Whilst hubbie was out accidentally hunting for snakes and getting cornered by the male peacock, I found my own little corner of paradise.
The sweeping views from the pool terrace overlook the Sabie River and distant mountains beyond, and if you’re lucky you’ll spot the Long-crested eagles floating on the thermals that rise above the valley. The comfy stilted day bed was a great little touch, and we loved coming up here to read in the heat of the afternoon, enjoying the cooling breezes from the valley. Have to be honest I didn’t progress my latest novel very well. I’m easily distracted, especially by good views. And inquisitive peacocks. And flying insects.
Privacy is something Timamoon does superbly. None of the lodges are overlooked, and you could easily spend a few days without seeing or hearing another soul if you so wished. Approaching staff coming to service the lodge or deliver a picnic lunch always call out from the path, checking its okay to pop down, and giving you enough time to wriggle back into your bikini should you have been trying out a true al-fresco lifestyle!
Check out our walk through film of the Blue Moon lodge at Timamoon…
Sorry it’s a bit shaky…there had been wine involved!
When we’d had our fill of lazing by the pool, we hiked down to the Sabie River to admire the waterfalls. It was a pretty steep climb and we were glad we’d left the flip flops back at the lodge. The rocks at the bottom are a great place for a picnic, but I have to be honest, it was just too hot in November to want to hang around for long, and we were glad we’d ordered our lunch to eat back by the pool later on.
Yoga and massages can be arranged in the privacy of your own lodge, or for the more energetic there is horse riding, river rafting and hot air-ballooning nearby. Timamoon isn’t far from the spectacular Blyde River Canyon, a stunning place to hike and admire the waterfalls. As for us, we decided to go micro-lighting over the canyon.
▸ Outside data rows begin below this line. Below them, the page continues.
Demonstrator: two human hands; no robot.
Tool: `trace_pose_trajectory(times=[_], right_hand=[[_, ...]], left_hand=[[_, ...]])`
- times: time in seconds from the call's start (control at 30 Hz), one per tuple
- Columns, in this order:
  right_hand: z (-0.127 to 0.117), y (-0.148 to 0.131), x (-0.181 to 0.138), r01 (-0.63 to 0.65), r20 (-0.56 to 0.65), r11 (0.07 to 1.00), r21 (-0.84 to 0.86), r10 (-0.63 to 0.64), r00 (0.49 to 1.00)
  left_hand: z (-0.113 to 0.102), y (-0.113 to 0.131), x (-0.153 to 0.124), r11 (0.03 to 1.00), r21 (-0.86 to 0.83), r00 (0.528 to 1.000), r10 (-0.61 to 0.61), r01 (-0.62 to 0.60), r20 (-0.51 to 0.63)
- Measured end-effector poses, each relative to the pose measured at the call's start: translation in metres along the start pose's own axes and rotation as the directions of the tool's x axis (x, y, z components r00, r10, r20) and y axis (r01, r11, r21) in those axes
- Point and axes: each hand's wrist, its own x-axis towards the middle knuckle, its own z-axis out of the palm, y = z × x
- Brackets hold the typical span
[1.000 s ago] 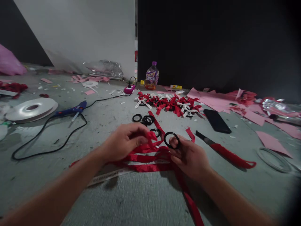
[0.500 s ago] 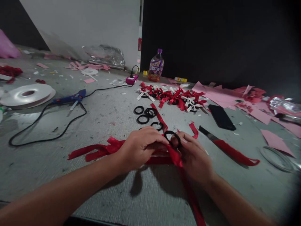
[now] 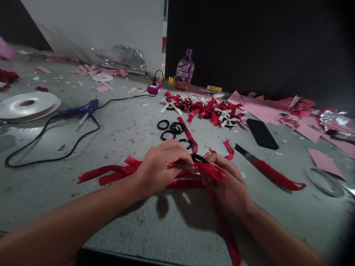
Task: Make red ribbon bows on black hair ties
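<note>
Red, glossy ribbon (image 3: 213,171) bends in a folded loop against a black ring (image 3: 199,158), both pinched between the hands (image 3: 159,164).

Over on the left of the frame there's a big white spool (image 3: 31,109) sitting just beside a blue glue gun (image 3: 76,110), whose black cord (image 3: 73,152) loops around and heads for a magenta power adapter (image 3: 154,88) near the top middle. Next to that, a purple-capped drink bottle (image 3: 183,72) stands upright with a bit of amber liquid at the bottom, right by a dark panel (image 3: 249,44). Right side's got a black phone (image 3: 262,133) lying flat, a red-handled knife (image 3: 269,173) below it, and pink paper (image 3: 259,109) scattered toward the edge.
</note>
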Motion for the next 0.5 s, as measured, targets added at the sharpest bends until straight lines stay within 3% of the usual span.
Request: trace_pose_trajectory(times=[0.2, 0.37, 0.5], right_hand=[[-0.0007, -0.0007, -0.0011, 0.026, -0.016, 0.993, -0.114, -0.028, 0.999], [-0.0025, 0.0008, -0.0010, 0.042, 0.000, 0.986, -0.163, -0.042, 0.999], [-0.0023, -0.0003, -0.0009, 0.085, 0.028, 0.968, -0.235, -0.081, 0.996]], left_hand=[[-0.0010, 0.0018, -0.0008, 0.998, 0.059, 0.999, 0.025, -0.027, 0.028], [0.0001, -0.0002, 0.0011, 0.995, 0.013, 0.995, 0.098, -0.098, 0.005], [-0.0003, 0.0000, 0.0029, 0.998, -0.006, 0.998, 0.060, -0.060, 0.028]])
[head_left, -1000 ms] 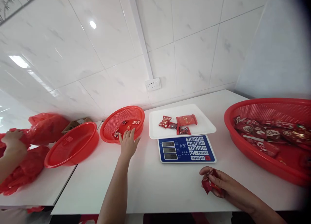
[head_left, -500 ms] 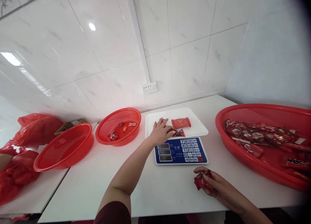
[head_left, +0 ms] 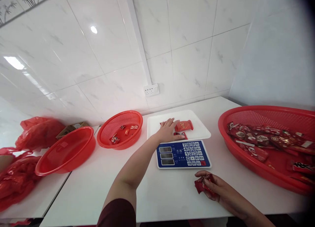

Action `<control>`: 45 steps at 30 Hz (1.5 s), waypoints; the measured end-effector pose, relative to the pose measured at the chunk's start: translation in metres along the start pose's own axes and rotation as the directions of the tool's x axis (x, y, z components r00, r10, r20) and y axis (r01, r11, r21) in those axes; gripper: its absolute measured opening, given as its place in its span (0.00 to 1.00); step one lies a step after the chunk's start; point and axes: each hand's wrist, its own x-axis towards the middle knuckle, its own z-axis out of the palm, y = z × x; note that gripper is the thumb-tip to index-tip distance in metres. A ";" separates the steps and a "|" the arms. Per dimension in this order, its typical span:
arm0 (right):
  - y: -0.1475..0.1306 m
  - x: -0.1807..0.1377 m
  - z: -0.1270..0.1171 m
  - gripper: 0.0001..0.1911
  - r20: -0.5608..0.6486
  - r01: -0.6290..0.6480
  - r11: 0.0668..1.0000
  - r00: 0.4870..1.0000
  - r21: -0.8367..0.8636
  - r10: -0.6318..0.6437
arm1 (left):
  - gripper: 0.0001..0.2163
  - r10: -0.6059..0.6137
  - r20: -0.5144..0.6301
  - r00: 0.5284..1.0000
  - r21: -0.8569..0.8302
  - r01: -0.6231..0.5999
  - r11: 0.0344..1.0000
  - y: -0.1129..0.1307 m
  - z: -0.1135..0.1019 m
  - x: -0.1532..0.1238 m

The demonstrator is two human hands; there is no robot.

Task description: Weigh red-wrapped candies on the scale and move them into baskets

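Note:
My left hand [head_left: 169,131] reaches over the white tray [head_left: 154,122] of the scale, palm down with fingers spread. It rests against the larger red packet [head_left: 184,125] and partly covers a small dark red wrapped candy [head_left: 180,134]. Another red wrapper [head_left: 162,123] peeks out behind the hand. In front of the scale, my right hand [head_left: 216,187] is closed around red wrapped candies [head_left: 203,183] with pale lettering; how many it holds cannot be made out. The blue keypad panel [head_left: 183,154] of the scale lies between the two hands.
At right, a large red basket [head_left: 231,146] holds many wrapped candies [head_left: 263,136]. A smaller red basket [head_left: 105,130] with several candies stands left of the scale. Beyond it are a red basin [head_left: 86,138], red plastic bags [head_left: 18,174] and a cardboard box [head_left: 70,128]. A tiled wall rises behind.
My left hand has slid slightly right across the tray, onto the larger red packet, with its fingers spread. The right hand still holds its candies, almost in place.

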 end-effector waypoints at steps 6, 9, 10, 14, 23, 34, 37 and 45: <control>0.004 0.001 -0.001 0.25 -0.024 0.023 0.999 0.999 0.033 -0.022 | 0.33 0.089 0.033 0.995 0.066 -0.091 0.994 0.010 0.006 0.030; 0.001 -0.002 0.004 0.25 -0.056 0.036 0.998 0.998 0.053 -0.033 | 0.29 0.130 0.000 0.991 0.037 -0.130 0.991 0.009 0.004 0.034; 0.000 -0.003 0.006 0.24 -0.069 0.042 0.997 0.997 0.060 -0.038 | 0.27 0.146 -0.015 0.989 0.017 -0.145 0.989 0.008 0.003 0.033; -0.006 -0.008 0.012 0.24 -0.110 0.051 0.997 0.993 0.059 -0.044 | 0.23 0.158 -0.172 0.972 -0.159 -0.186 0.970 -0.002 -0.010 0.015; -0.002 -0.005 0.007 0.22 -0.115 0.025 0.998 0.993 0.065 -0.017 | 0.20 -0.124 -0.465 0.877 -0.172 0.048 0.984 -0.020 -0.026 -0.094; -0.001 -0.005 0.009 0.20 -0.149 0.031 0.999 0.989 0.039 -0.024 | 0.20 -0.453 -0.520 0.724 0.291 0.649 0.703 -0.096 -0.011 -0.210; 0.000 -0.004 0.008 0.21 -0.159 0.031 0.999 0.987 0.044 -0.024 | 0.20 -0.465 -0.546 0.697 0.365 0.697 0.617 -0.115 -0.023 -0.223; -0.003 -0.007 0.013 0.22 -0.220 0.043 0.996 0.975 0.076 -0.025 | 0.29 -0.812 -0.575 0.099 0.098 0.994 0.052 -0.178 -0.072 -0.288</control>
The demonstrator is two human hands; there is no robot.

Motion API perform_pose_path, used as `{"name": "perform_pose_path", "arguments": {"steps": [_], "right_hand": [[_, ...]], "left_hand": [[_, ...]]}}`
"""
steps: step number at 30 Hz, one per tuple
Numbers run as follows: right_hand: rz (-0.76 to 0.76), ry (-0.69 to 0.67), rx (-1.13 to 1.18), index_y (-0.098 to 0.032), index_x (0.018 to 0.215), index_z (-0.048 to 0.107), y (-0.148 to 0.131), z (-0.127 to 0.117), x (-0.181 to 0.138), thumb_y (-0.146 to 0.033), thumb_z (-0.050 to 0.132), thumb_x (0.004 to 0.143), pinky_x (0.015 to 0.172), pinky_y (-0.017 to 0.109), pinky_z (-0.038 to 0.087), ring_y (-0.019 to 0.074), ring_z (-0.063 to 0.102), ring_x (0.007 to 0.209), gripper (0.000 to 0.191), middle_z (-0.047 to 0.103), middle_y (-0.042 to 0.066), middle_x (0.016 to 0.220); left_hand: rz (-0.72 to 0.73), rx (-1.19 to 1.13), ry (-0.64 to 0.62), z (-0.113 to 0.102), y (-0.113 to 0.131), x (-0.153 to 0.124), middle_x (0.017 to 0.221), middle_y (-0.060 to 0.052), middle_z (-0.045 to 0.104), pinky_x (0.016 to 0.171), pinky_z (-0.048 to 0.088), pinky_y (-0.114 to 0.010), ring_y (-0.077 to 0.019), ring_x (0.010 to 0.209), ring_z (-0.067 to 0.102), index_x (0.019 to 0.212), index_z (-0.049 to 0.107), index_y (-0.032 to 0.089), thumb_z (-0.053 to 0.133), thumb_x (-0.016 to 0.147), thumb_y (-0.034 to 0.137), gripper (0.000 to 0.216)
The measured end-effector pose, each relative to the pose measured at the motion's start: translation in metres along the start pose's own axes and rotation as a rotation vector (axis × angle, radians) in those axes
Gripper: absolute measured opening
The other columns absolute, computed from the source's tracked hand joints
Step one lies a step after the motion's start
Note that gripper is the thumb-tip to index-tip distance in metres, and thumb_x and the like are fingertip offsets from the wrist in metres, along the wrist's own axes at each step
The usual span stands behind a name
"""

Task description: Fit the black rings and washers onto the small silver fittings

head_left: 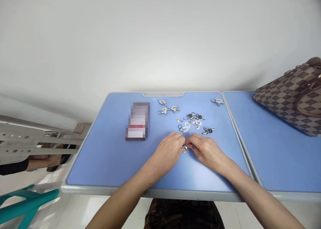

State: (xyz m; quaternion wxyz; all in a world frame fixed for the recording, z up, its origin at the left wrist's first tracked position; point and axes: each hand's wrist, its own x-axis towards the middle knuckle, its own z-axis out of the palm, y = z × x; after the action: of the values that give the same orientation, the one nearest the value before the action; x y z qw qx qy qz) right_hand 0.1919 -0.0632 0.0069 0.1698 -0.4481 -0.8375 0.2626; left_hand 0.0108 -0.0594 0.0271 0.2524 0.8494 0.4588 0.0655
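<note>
My left hand (170, 150) is closed around a small silvery metal fitting (185, 149), held just over the blue desk. My right hand (207, 152) pinches at the right side of the same fitting, and its fingertips meet those of the left. What exactly lies between the right fingertips is partly hidden. Just beyond the hands are flat metal flange plates (187, 125), black rubber rings (180, 127) and a small disc with a stem (178, 120). Fittings with black round centres, one (209, 131) close to my right hand, lie among them.
Several silvery fittings (174, 109) lie near the back of the desk (107, 155), and another (217, 102) at its right back corner. A blurred-out box-shaped item (137, 122) is on the left. A checkered handbag (288, 95) rests on the adjoining desk. A teal stool (30, 202) stands lower left.
</note>
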Motion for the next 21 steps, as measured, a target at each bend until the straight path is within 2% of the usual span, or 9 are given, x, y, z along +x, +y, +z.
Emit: {"name": "perform_pose_path", "arguments": {"steps": [3, 4, 6, 9, 12, 15, 17, 21], "right_hand": [[0.038, 0.066, 0.184, -0.020, 0.090, 0.059, -0.004, -0.010, -0.003, -0.010, 0.045, 0.087, 0.068, 0.027, 0.043, 0.0143, 0.055, 0.074, 0.017, 0.061, 0.002, 0.085], [0.082, 0.102, 0.247, -0.021, 0.094, 0.057, -0.005, -0.015, -0.004, -0.016, 0.047, 0.088, 0.064, 0.026, 0.042, 0.0135, 0.053, 0.069, 0.013, 0.060, 0.002, 0.086], [0.169, 0.130, 0.373, -0.022, 0.104, 0.055, -0.005, -0.024, -0.006, -0.022, 0.046, 0.091, 0.060, 0.026, 0.042, 0.0134, 0.050, 0.067, 0.016, 0.059, 0.002, 0.088], [0.206, 0.094, 0.595, -0.021, 0.105, 0.057, -0.003, -0.032, -0.006, -0.031, 0.038, 0.096, 0.067, 0.028, 0.044, 0.0142, 0.050, 0.070, 0.023, 0.057, 0.002, 0.082], [0.202, 0.048, 0.771, -0.019, 0.101, 0.062, 0.002, -0.033, -0.002, -0.038, 0.041, 0.095, 0.070, 0.030, 0.045, 0.0146, 0.052, 0.067, 0.030, 0.055, 0.001, 0.071], [0.149, 0.111, 0.786, -0.021, 0.093, 0.068, 0.004, -0.032, 0.000, -0.041, 0.052, 0.090, 0.078, 0.033, 0.045, 0.0171, 0.055, 0.082, 0.026, 0.061, 0.004, 0.086], [0.129, 0.193, 0.749, -0.023, 0.089, 0.070, 0.004, -0.031, 0.000, -0.039, 0.056, 0.088, 0.077, 0.032, 0.045, 0.0170, 0.055, 0.085, 0.021, 0.061, 0.004, 0.090], [0.118, 0.298, 0.748, -0.022, 0.088, 0.068, 0.003, -0.028, -0.001, -0.037, 0.058, 0.088, 0.063, 0.028, 0.045, 0.0119, 0.053, 0.063, 0.018, 0.059, 0.001, 0.080]], "left_hand": [[0.000, -0.001, 0.007, 0.000, 0.000, 0.000, 0.087, -0.003, 0.058, 0.072, 0.042, -0.031, -0.0183, 0.084, 0.052, 0.080, 0.056, 0.016, 0.056, 0.088, 0.016, 0.008], [0.001, -0.002, 0.009, 0.000, 0.000, 0.000, 0.087, -0.003, 0.058, 0.071, 0.042, -0.031, -0.0184, 0.083, 0.052, 0.079, 0.056, 0.016, 0.056, 0.088, 0.016, 0.009], [0.006, -0.008, 0.008, 0.000, -0.001, 0.000, 0.086, -0.003, 0.057, 0.071, 0.042, -0.031, -0.0185, 0.083, 0.052, 0.079, 0.055, 0.016, 0.055, 0.088, 0.015, 0.009], [0.016, -0.013, 0.010, 0.001, -0.001, 0.001, 0.086, -0.003, 0.057, 0.072, 0.043, -0.031, -0.0185, 0.084, 0.052, 0.080, 0.055, 0.016, 0.055, 0.088, 0.015, 0.008], [0.017, -0.003, 0.009, 0.002, -0.001, 0.001, 0.087, -0.003, 0.057, 0.074, 0.043, -0.031, -0.0185, 0.084, 0.052, 0.080, 0.056, 0.017, 0.055, 0.087, 0.013, 0.008], [0.011, -0.001, 0.005, 0.002, -0.001, 0.001, 0.087, -0.003, 0.058, 0.074, 0.043, -0.031, -0.0185, 0.085, 0.052, 0.081, 0.056, 0.017, 0.056, 0.087, 0.013, 0.007], [0.012, -0.005, 0.011, 0.002, -0.001, 0.001, 0.087, -0.003, 0.058, 0.074, 0.043, -0.031, -0.0184, 0.085, 0.053, 0.080, 0.056, 0.017, 0.057, 0.086, 0.014, 0.007], [0.015, -0.002, 0.025, 0.002, -0.002, 0.000, 0.087, -0.002, 0.058, 0.073, 0.042, -0.030, -0.0186, 0.085, 0.053, 0.081, 0.056, 0.017, 0.060, 0.085, 0.016, 0.006]]}}
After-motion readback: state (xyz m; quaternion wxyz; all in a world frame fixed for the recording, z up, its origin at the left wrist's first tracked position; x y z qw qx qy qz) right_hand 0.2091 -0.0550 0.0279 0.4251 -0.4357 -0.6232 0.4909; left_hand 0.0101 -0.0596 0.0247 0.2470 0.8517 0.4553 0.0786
But that’s another story!
Before dinner each evening we popped down to the open air bar for cocktails and to enjoy the twinkling star lights hanging in the rafters. I’ve never been to a bar accessed by stepping stones over a pond and this was significantly easier to negotiate on the way in!
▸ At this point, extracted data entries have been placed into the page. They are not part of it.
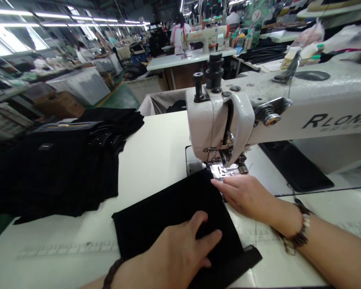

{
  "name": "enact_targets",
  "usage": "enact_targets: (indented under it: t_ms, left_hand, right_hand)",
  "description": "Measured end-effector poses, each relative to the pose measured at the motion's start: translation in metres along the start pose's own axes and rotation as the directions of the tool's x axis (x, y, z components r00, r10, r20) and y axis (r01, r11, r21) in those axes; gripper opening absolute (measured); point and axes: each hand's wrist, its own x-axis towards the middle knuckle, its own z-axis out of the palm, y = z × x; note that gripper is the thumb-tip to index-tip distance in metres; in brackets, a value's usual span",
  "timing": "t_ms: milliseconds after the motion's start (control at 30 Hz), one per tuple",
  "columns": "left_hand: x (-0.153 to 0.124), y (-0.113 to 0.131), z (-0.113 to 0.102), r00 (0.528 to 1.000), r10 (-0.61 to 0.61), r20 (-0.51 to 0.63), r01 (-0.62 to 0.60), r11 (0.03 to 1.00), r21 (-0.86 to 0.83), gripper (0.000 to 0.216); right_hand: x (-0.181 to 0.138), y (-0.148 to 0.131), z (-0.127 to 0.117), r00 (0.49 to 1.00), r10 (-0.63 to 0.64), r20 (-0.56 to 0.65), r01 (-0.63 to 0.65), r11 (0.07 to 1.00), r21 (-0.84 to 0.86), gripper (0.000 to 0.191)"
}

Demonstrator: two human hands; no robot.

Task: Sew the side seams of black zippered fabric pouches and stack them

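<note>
A black fabric panel (156,208) lies flat on the white sewing table, its far corner up at the presser foot of the sewing machine (219,128). My left hand (180,249) rests on top of the panel with its fingers spread. At the panel's right edge, close to the needle plate (225,170), my right hand (243,196) touches the cloth with its fingertips, fingers stretched out and held together. A narrow folded strip (252,257) sticks out at the panel's lower right corner. The needle tip is hard to make out.
To the left sits a stack of black fabric pieces (105,160), some with zippers. A dark phone-like slab (295,164) lies under the machine arm. Ruler markings (69,249) run along the table. Behind stand another sewing machine (204,38) and a person (179,36).
</note>
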Motion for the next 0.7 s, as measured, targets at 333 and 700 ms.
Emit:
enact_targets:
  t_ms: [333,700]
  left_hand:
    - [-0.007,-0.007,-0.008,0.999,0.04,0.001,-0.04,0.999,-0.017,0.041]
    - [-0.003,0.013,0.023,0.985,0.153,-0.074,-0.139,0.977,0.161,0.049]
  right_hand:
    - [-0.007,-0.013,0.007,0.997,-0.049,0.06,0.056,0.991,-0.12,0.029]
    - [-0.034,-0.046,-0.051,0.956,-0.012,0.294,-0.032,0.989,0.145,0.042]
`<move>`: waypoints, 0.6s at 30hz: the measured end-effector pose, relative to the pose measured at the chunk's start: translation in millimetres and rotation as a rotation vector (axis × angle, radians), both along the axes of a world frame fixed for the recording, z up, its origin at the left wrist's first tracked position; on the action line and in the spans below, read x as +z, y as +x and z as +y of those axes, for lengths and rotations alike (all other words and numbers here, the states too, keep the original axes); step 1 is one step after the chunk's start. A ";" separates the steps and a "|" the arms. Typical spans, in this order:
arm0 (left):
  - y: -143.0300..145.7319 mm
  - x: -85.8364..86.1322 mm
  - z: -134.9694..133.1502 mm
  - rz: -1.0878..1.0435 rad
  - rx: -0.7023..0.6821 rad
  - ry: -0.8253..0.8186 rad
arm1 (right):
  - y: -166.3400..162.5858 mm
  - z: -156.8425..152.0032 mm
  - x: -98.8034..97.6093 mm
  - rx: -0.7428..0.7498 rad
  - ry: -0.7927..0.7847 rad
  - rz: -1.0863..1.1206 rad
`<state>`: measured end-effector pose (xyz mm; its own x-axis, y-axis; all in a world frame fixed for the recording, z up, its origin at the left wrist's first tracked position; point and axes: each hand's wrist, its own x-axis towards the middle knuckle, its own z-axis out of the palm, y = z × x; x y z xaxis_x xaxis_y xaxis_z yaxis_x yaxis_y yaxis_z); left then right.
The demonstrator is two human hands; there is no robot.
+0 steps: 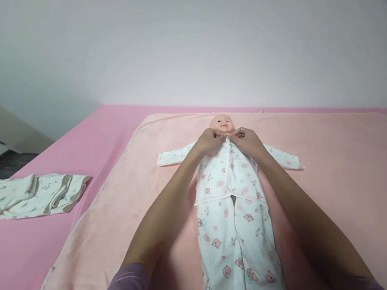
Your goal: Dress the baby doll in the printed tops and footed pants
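A baby doll (222,123) lies on its back, dressed in a white printed baby shirt (215,180) with sleeves spread to both sides. White printed trousers (221,250) cover its lower half, reaching toward me. At the doll's neck, my left hand (210,140) pinches the shirt's collar from the left. Opposite it, my right hand (245,139) pinches the other side of the collar, the fingertips of both hands nearly meeting. Below them the shirt's front edges run down the middle and part slightly at the hem. The exact fastening between my fingers is hidden.
Under the doll spreads a peach blanket (142,189) with a pale border, on a pink-covered bed or table (82,140). Folded printed baby clothes or cloth (29,195) lie at the left edge. A white wall (180,42) rises behind.
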<state>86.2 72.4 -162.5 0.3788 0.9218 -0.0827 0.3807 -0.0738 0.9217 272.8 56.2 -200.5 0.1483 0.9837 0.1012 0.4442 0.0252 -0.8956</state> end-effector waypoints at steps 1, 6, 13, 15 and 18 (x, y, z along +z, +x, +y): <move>0.9 -1.0 0.5 0.004 0.006 -0.003 | -3.6 -2.4 1.1 -0.018 0.034 -0.060; 7.6 -6.2 2.9 0.020 0.047 0.022 | -22.8 -14.8 11.5 -0.059 0.143 -0.314; -25.5 4.1 -77.1 0.144 0.123 0.654 | -19.4 -112.6 38.8 0.075 0.441 -0.640; -47.4 2.7 -119.5 0.228 -0.043 0.717 | -10.7 -157.6 35.6 0.211 0.402 -0.673; -63.9 -11.8 -166.1 0.391 -0.177 0.693 | -3.4 -198.0 15.5 0.300 0.337 -0.721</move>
<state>22.2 -93.6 -174.4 0.5856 0.7413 0.3279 0.5946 -0.6678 0.4477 269.4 -141.7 -184.9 -0.3272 0.8714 0.3655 0.8351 0.4476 -0.3197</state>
The food at Timamoon is a delight, and we loved that the chef came into the candle-lit restaurant each evening to present the menu to the diners. Breakfast was delicious too, and we were seated in private little natural alcoves around a koi carp pond, listening to the peakcocks calling to each other in the trees. Did you know they roost in trees?
Being the renowned sportswoman that I am (I was excluded from football class at school and once shot my niece with an arrow!) it was only natural we should have a game of pool after dinner. Only trouble was, the snooker table appeared to be full size, and height isn’t one of my fortes.
Still, I think I potted a couple of balls. Or maybe that was just the wine talking.
Timamoon is all about decadence in a rustically romantic setting, and going back to nature without giving up the pleasures of life. Coincidently exactly the ethos behind Conversant Traveller! We were over the moon with our stay here, and can’t wait to return to try out one of the other lodges.
And as for the naked lady?
She never did put in an appearance, but at least I got to try the shower myself. Bugs and all.
Timamoon is accessed by a steep forest track and although it is just about reachable in a normal car in the dry season, I wouldn’t have wanted to try it in the wet! If you can, take a 4×4!
Picnics are delicious but perhaps not quite what you’d expect…all hot food (wraps and pizza) and a bit too much just for lunch. So don’t go mad at breakfast if you’re planning one.
It’s a bit of a walk through the estate to the restaurant from the lodges (10 minutes from Blue Moon) so best leave your heels at home, or at least take some flats along too. Staff are happy to escort you back afterwards in the dark, but it’s far more fun to take your own flash-light and hope you don’t get lost!